Culture: The Backbone of Organizational Success

Culture is often misunderstood. Many think it’s just about leadership, but it’s really about the acceptable behaviors within the organization. When people leave training environments like the military, they realize how important adapting to a new culture is—and those cultural norms stick with them.

Changing a company’s culture is difficult unless those cultural behaviors support the desired change. This is true in business and sports. Take rugby, for instance: different coaches and team environments foster vastly different cultures, even with the same players.

South Africa’s Rugby Legacy and Purpose-Driven Success

An example that resonates deeply is South Africa’s win in the 2019 Rugby World Cup. While England’s team focused on winning, South Africa’s players talked about legacy—addressing gender-based violence and helping underprivileged communities.

Their goal went beyond victory. It was about impacting society, and that deeper purpose fueled their unity and performance. History shows time and again that the most successful teams have a reason bigger than the win.

Culture Under Pressure

You truly discover a team’s culture when times get tough. That’s when individuals reveal their true selves. Culture provides cohesion, even if not everyone is a standout performer. When toxic behaviors are accepted, especially in highly competitive environments like investment banking, the downfall often follows.

Sustainable culture comes from shared vision, day-to-day discipline, and consistent behavior. It’s not built in a day—it’s a result of habits and daily reinforcement.

Small Teams, Strong Foundations

In smaller businesses like ours, culture is easier to maintain. Our team may be small, but everyone is fully engaged in the mission. We’ve blended different personalities into one unified culture, rooted in trust, shared values, and open feedback.

Borrowing from the New Zealand rugby concept of “no dickheads,” we’ve built a team where everyone holds each other accountable.

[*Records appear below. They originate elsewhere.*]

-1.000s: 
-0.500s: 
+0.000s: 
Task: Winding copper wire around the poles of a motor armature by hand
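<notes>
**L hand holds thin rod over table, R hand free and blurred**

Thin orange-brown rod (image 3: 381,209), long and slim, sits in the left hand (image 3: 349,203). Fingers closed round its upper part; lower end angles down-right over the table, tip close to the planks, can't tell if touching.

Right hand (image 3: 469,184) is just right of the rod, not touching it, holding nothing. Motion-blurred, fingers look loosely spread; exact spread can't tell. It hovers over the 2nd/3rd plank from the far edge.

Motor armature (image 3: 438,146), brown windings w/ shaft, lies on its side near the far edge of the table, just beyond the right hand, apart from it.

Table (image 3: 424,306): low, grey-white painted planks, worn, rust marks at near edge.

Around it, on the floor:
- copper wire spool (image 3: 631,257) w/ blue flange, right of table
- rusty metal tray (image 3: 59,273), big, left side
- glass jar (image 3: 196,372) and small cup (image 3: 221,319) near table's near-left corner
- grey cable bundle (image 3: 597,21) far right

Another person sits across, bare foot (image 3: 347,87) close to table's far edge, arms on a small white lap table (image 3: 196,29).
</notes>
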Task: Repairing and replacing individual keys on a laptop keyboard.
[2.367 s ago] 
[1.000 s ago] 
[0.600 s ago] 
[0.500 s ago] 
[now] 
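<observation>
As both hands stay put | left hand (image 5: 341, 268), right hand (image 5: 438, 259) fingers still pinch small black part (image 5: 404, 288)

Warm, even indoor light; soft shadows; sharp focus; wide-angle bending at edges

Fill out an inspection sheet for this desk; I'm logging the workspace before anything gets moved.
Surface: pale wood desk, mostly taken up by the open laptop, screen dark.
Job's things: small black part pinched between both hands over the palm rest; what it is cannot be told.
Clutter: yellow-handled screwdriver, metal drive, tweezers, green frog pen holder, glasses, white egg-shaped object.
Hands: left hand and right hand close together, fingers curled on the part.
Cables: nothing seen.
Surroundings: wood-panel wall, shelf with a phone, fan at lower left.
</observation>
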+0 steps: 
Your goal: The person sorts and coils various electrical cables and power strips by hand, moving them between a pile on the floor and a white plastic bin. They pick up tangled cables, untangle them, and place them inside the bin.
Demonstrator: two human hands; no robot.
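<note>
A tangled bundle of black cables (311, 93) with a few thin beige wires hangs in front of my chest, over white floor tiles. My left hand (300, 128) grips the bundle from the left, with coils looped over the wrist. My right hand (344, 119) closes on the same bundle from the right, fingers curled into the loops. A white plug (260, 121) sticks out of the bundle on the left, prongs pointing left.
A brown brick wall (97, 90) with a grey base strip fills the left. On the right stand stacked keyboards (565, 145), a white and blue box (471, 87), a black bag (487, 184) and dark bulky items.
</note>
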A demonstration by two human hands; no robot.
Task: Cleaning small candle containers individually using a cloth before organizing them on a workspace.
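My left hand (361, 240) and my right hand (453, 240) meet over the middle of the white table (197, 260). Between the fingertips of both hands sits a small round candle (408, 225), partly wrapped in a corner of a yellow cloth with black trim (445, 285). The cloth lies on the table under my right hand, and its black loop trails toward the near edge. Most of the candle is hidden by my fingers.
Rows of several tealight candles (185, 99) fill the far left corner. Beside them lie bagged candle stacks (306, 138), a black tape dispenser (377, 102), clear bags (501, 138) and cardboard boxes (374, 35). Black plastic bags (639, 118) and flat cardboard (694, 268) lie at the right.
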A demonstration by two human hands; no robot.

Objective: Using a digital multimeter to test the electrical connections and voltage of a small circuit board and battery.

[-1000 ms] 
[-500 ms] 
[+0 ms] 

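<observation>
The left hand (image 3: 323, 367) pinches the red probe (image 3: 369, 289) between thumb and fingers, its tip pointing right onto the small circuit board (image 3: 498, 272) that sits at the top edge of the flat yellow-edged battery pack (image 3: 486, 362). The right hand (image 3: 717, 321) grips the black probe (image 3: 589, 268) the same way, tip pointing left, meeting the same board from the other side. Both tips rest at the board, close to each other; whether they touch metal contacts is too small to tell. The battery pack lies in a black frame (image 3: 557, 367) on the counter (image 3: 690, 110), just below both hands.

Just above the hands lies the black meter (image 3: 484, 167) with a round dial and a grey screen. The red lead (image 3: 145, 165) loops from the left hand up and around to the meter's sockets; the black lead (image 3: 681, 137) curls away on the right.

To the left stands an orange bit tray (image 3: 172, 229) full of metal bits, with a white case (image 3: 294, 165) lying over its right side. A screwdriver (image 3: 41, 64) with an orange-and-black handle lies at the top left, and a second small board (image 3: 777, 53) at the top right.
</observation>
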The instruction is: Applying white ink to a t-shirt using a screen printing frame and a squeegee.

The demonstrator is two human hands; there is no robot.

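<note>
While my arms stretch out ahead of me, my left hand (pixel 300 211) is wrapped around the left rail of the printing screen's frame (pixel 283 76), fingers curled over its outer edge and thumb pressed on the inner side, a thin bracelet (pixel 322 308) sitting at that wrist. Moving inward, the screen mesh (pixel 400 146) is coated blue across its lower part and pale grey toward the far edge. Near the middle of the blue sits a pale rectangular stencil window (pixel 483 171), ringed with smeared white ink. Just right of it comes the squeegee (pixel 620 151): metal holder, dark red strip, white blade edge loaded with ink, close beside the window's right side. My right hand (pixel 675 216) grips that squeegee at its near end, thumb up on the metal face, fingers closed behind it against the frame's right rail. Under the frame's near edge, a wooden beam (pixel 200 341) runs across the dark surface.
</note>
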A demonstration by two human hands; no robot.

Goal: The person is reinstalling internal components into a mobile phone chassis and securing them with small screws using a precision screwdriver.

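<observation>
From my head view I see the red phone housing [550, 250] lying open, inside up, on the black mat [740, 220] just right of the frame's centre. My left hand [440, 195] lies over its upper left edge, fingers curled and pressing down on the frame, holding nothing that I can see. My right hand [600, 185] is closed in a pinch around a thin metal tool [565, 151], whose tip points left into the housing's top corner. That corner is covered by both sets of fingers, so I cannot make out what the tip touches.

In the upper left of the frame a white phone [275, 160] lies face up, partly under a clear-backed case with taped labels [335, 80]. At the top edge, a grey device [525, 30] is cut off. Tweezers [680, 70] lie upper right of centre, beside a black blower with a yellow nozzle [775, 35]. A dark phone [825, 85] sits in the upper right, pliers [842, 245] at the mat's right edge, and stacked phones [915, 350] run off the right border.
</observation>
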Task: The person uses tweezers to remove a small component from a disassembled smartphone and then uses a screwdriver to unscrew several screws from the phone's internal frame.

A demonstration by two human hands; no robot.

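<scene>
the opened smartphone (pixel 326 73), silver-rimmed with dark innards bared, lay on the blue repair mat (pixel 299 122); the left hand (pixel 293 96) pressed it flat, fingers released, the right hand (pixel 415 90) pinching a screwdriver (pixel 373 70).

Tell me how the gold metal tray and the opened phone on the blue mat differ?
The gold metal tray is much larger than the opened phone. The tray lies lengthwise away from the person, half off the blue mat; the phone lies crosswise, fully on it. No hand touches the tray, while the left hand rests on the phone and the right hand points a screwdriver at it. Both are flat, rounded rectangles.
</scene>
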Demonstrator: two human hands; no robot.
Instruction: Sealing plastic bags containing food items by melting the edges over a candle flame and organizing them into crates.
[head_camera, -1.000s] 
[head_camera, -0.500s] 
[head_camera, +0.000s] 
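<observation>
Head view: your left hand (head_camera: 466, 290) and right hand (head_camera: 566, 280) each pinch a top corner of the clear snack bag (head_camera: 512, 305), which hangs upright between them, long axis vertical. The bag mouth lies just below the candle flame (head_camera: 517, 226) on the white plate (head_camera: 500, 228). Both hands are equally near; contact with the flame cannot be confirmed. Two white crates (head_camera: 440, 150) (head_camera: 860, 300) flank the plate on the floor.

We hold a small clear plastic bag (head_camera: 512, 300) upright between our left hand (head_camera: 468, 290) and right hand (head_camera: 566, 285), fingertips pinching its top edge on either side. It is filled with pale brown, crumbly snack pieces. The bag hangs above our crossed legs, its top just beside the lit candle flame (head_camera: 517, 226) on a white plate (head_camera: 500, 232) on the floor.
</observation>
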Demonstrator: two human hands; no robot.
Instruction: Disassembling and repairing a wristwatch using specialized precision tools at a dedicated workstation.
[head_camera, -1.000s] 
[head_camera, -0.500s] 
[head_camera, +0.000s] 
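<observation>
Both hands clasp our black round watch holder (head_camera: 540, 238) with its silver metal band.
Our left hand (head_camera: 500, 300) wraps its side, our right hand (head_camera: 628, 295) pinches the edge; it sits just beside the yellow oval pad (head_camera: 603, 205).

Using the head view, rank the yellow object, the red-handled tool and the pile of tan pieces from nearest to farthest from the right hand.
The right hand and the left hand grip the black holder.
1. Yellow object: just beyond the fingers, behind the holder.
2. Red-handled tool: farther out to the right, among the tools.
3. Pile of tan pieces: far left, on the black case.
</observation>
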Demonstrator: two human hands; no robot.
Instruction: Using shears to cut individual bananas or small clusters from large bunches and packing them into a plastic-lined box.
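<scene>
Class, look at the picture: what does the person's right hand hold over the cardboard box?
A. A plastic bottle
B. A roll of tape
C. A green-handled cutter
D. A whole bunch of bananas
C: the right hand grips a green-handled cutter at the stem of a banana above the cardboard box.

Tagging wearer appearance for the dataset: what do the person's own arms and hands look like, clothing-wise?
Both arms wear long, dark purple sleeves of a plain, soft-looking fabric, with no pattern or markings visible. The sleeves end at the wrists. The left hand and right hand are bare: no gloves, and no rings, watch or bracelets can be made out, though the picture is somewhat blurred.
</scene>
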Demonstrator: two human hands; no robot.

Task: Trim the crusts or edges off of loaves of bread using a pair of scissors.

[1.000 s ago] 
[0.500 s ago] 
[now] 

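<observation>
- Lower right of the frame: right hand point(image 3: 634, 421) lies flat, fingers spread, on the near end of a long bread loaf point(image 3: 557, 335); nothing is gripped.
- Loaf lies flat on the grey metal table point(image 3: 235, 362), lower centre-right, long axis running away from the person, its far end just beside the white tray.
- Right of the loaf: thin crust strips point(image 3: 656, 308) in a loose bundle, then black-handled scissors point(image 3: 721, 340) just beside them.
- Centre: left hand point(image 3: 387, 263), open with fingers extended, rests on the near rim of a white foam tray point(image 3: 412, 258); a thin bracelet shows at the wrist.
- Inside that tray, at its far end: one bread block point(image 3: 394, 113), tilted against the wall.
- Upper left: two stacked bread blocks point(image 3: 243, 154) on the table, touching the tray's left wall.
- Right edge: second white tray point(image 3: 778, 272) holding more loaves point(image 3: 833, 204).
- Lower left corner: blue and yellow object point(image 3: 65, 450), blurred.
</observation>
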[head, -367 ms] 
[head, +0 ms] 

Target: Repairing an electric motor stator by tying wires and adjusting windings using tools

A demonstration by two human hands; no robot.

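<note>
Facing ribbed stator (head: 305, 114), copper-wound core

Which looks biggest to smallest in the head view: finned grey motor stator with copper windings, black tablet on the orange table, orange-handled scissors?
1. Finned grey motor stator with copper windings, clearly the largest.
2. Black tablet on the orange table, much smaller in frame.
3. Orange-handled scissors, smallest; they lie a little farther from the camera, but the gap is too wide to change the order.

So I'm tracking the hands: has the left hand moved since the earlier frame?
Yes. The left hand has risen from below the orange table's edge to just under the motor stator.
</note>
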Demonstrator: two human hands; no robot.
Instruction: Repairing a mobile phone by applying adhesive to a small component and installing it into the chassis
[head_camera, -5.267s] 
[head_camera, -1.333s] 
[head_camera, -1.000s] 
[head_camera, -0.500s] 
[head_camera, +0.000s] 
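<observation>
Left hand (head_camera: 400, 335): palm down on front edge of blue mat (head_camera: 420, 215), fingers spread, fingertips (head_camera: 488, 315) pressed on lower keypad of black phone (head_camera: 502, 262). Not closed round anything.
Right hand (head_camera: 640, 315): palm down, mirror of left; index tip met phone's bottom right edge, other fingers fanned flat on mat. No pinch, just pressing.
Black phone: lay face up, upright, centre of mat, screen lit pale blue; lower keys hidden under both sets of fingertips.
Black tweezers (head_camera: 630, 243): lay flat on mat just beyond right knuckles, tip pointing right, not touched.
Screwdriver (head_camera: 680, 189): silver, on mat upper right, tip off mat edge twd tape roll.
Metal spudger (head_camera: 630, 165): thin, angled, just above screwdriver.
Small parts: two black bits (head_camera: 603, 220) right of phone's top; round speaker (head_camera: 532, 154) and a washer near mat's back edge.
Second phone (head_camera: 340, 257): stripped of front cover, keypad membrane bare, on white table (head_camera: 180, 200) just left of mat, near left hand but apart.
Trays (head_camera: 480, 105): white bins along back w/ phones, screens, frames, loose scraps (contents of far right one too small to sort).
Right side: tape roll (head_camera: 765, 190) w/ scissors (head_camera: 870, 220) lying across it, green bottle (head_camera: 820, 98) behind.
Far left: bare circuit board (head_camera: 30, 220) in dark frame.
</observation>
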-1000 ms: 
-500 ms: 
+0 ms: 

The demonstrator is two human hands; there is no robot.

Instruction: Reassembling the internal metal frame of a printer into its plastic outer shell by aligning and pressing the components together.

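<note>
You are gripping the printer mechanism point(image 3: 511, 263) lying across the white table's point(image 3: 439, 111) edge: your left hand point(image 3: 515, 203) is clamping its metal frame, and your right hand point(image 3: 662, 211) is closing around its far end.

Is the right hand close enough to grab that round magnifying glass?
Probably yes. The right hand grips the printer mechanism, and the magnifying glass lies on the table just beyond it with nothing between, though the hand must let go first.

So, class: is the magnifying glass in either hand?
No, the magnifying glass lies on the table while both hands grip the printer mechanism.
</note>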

That requires honesty, trust, and the courage to receive and give direct feedback.

Trust, Feedback, and Psychological Safety

Trust forms the foundation of high-performing teams. Without it, you can’t give or receive honest feedback. In business, people often remain guarded, and that undermines growth. In strong cultures, direct feedback isn’t just tolerated—it’s expected.

Psychological safety—a now widely used term—is the freedom to speak your mind without fear of reprisal. That creates an environment where incremental improvements become part of the culture.

The Value of Marginal Gains

Look at elite sports like British cycling, where tiny performance improvements (marginal gains) have a huge impact. Those environments require ruthless self-assessment and constant feedback loops. Business can benefit from the same mindset.

It comes down to small, daily behaviors that shape weekly results, and eventually long-term success. There’s no single silver bullet—just disciplined consistency.